• _WORK TO BE COMPLETED_: Before you return the lines below, strip out any images and keep every word as written.

• _DATA FOR PROCESSING_:
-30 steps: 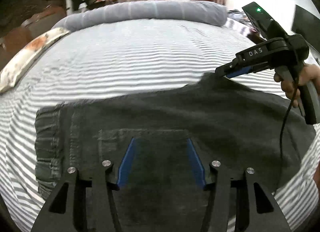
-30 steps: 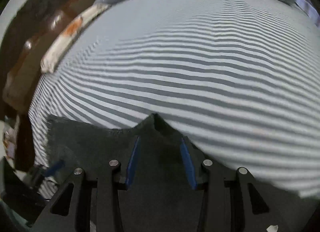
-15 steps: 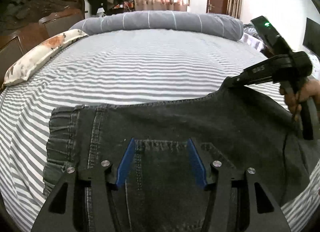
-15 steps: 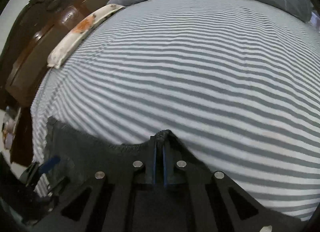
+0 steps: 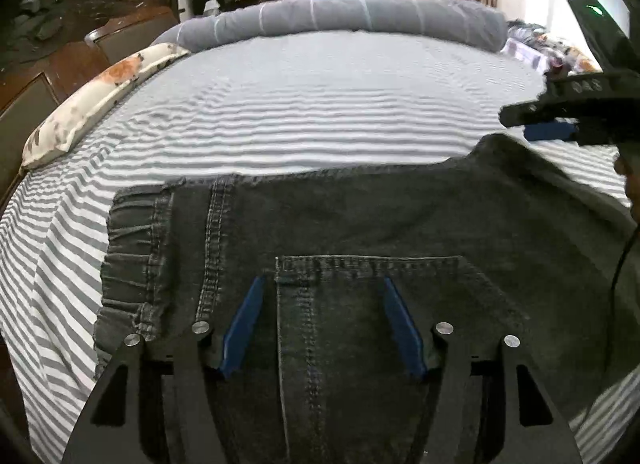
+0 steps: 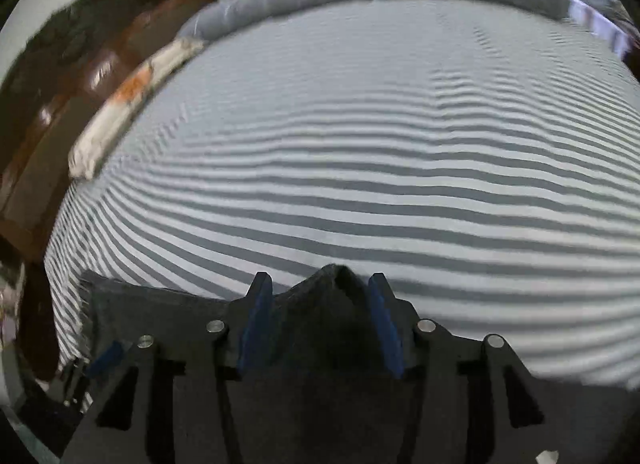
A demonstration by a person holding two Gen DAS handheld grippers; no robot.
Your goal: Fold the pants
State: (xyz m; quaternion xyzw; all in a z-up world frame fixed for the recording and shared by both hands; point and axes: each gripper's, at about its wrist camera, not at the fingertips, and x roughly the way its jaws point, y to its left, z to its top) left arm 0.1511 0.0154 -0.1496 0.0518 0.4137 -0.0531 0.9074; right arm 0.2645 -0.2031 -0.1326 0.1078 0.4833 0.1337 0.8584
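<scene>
Dark grey denim pants lie folded on the striped bed, waistband at the left, back pocket facing up. My left gripper is open and empty, its blue pads either side of the pocket, just above the cloth. My right gripper is open over the far right edge of the pants; a raised peak of cloth stands loose between its pads. The right gripper also shows in the left wrist view, just above the pants' far right corner.
The bed has a grey-and-white striped sheet. A rolled grey bolster lies along its far side. A floral pillow lies at the left by a dark wooden headboard. The room has a door and curtains behind.
My right gripper was shut on the pants' far edge half a second ago and has now opened, letting the cloth go. The left gripper stays open over the pocket.
</scene>
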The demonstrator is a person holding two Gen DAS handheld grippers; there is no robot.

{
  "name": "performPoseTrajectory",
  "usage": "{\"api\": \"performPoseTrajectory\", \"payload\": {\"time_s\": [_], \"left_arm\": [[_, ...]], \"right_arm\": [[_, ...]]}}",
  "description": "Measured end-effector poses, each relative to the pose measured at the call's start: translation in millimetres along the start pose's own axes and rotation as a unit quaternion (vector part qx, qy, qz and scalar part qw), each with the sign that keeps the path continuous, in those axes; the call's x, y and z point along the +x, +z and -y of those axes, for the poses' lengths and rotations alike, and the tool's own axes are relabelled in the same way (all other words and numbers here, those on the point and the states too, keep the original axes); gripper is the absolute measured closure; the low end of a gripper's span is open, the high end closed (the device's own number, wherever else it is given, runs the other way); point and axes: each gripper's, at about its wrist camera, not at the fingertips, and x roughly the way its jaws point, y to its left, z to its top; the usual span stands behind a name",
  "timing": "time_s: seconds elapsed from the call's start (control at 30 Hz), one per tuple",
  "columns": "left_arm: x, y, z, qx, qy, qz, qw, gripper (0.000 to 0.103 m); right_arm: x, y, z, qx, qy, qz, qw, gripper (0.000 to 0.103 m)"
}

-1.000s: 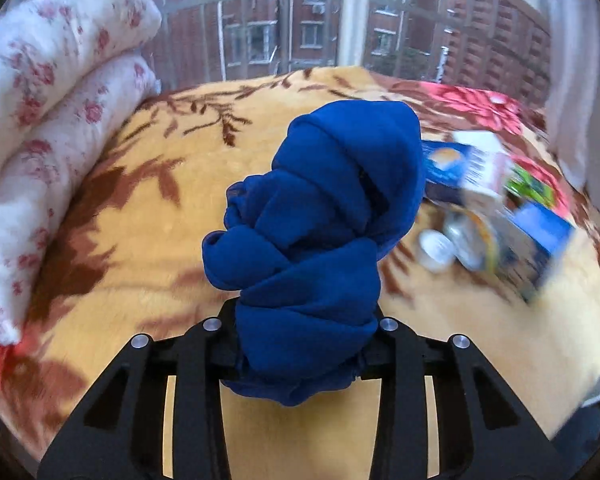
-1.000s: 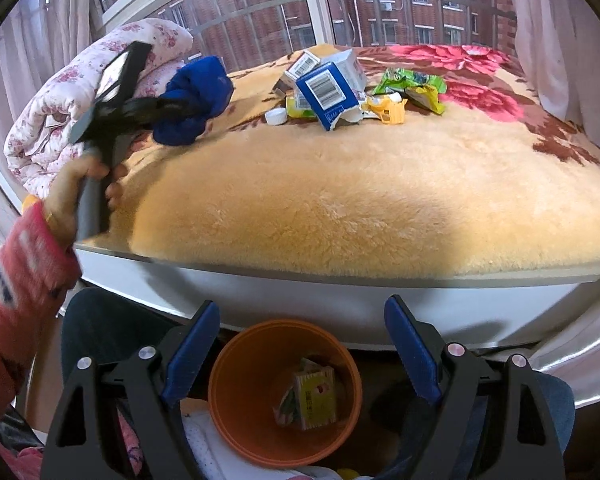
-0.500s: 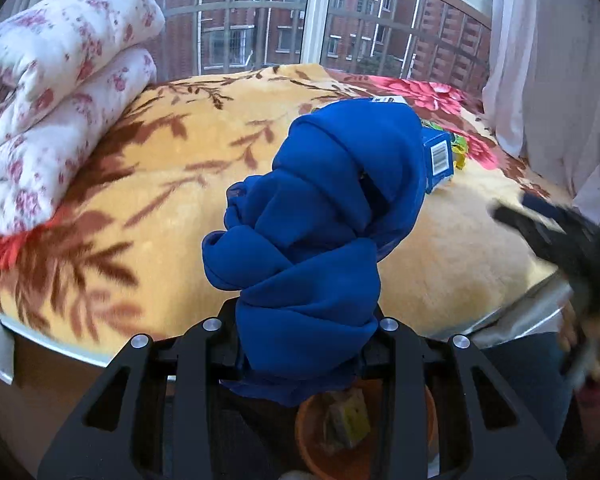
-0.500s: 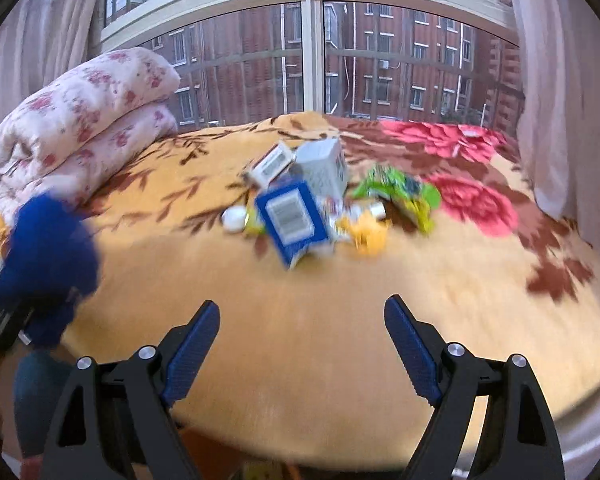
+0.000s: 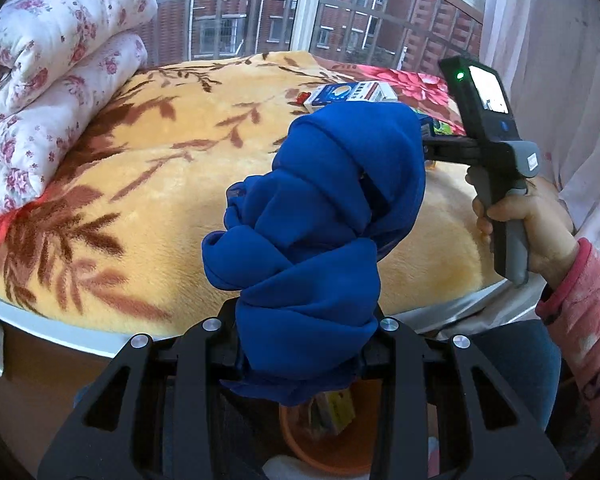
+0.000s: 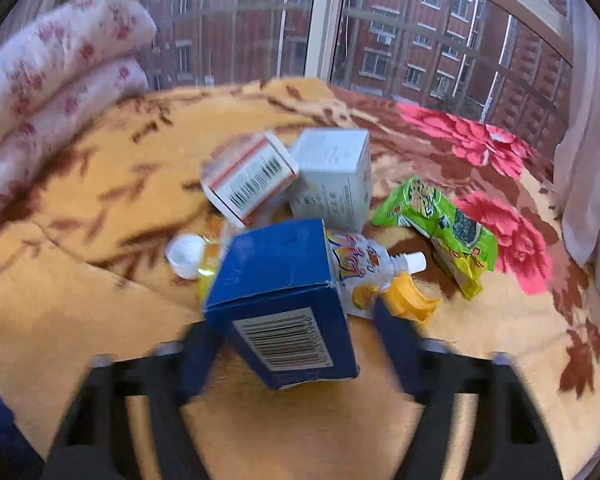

• _REPLY_:
-30 steps: 
-30 steps: 
-15 steps: 
-15 steps: 
+0 steps: 
+0 steps: 
A demonstration by a person holding two Gen DAS handheld grippers; no robot.
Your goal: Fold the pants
State: (xyz m; quaternion xyzw; all in a z-up world frame fixed for the recording and shared by both hands; point and axes: each gripper's, at about its wrist camera, not at the fingertips, and x roughly the way its jaws point, y to its left, z to its top) left arm 0.1511 0.0154 -0.1496 0.0518 0.4137 -0.0531 0.9074; right arm 0.2645 -0.2031 -0.1326 0.1078 0.4833 0.1337 0.8584
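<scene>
Dark grey denim pants lie folded on the striped bed, waistband at the left, back pocket facing up. My left gripper is open and empty, its blue pads either side of the pocket, just above the cloth. My right gripper is open over the far right edge of the pants; a raised peak of cloth stands loose between its pads. The right gripper also shows in the left wrist view, just above the pants' far right corner.
The bed has a grey-and-white striped sheet. A rolled grey bolster lies along its far side. A floral pillow lies at the left by a dark wooden headboard. The room has a door and curtains behind.
My right gripper was shut on the pants' far edge half a second ago and has now opened, letting the cloth go. The left gripper stays open over the pocket.
</scene>
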The demonstrator is a person holding two Gen DAS handheld grippers; there is no robot.

{
  "name": "performPoseTrajectory",
  "usage": "{\"api\": \"performPoseTrajectory\", \"payload\": {\"time_s\": [_], \"left_arm\": [[_, ...]], \"right_arm\": [[_, ...]]}}",
  "description": "Measured end-effector poses, each relative to the pose measured at the call's start: translation in millimetres along the start pose's own axes and rotation as a unit quaternion (vector part qx, qy, qz and scalar part qw), each with the sign that keeps the path continuous, in those axes; the call's x, y and z point along the +x, +z and -y of those axes, for the poses' lengths and rotations alike, and the tool's own axes are relabelled in the same way (all other words and numbers here, those on the point and the states too, keep the original axes); gripper is the absolute measured closure; the low end of a gripper's span is open, the high end closed (the device's own number, wherever else it is given, runs the other way); point and axes: each gripper's, at about its wrist camera, not at the fingertips, and x roughly the way its jaws point, y to its left, z to its top; the usual span stands behind a name",
  "timing": "time_s: seconds elapsed from the call's start (control at 30 Hz), one per tuple",
  "columns": "left_arm: x, y, z, qx, qy, qz, qw, gripper (0.000 to 0.103 m); right_arm: x, y, z, qx, qy, qz, qw, gripper (0.000 to 0.103 m)"
}

-1.000s: 
-1.000s: 
-0.500s: 
-0.500s: 
+0.000s: 
+0.000s: 

Nothing else is needed to finish the exercise.